WORK ORDER ->
From the first line of the material to the line containing "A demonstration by", inclusive, write out each line exactly, leaving out the pictures.

=== Section Start ===

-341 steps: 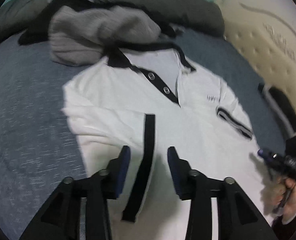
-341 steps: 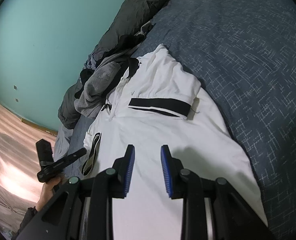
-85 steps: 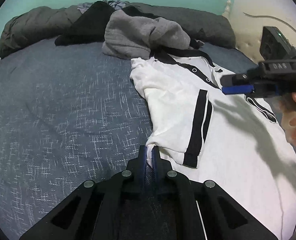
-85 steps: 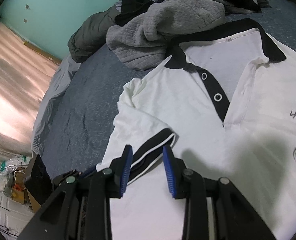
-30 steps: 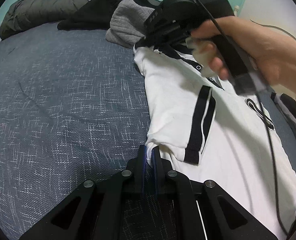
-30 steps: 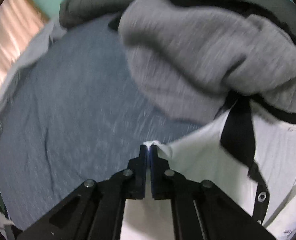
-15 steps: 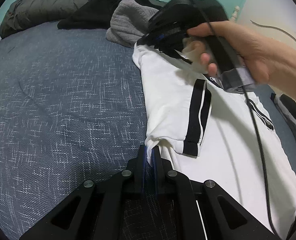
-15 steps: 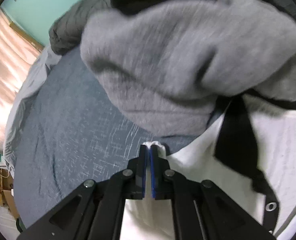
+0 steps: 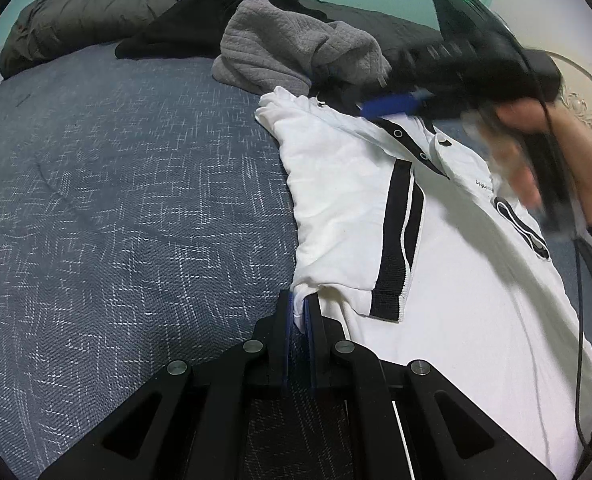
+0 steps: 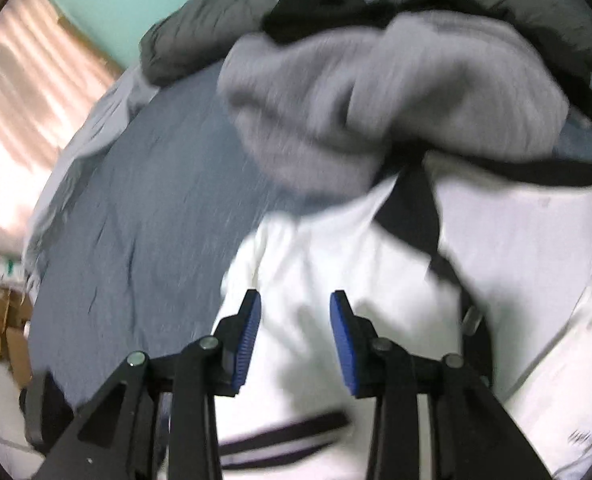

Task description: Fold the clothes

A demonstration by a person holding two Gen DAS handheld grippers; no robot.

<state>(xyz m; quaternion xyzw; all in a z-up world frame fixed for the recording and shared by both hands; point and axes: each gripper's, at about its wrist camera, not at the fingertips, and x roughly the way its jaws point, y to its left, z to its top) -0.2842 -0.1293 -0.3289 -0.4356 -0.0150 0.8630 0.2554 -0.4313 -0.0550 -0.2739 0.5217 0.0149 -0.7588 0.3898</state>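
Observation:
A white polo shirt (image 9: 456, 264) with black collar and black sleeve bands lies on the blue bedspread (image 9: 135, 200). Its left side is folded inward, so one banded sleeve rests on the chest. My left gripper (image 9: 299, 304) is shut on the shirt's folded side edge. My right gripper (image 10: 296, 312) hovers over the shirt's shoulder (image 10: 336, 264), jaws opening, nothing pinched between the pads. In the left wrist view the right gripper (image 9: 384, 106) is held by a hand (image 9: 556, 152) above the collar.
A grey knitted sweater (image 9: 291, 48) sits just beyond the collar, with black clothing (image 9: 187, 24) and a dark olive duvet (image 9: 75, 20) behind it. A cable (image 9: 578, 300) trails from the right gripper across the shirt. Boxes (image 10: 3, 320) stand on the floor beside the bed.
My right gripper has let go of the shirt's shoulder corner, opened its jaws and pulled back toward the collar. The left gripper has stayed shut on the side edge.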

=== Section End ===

ANSWER BELOW ->
-341 steps: 
-341 steps: 
-85 steps: 
-85 steps: 
-30 steps: 
-30 steps: 
-15 steps: 
-15 steps: 
+0 steps: 
+0 steps: 

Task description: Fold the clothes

A demonstration by a person holding two Gen DAS handheld grippers; no robot.

That concludes the output for this exercise.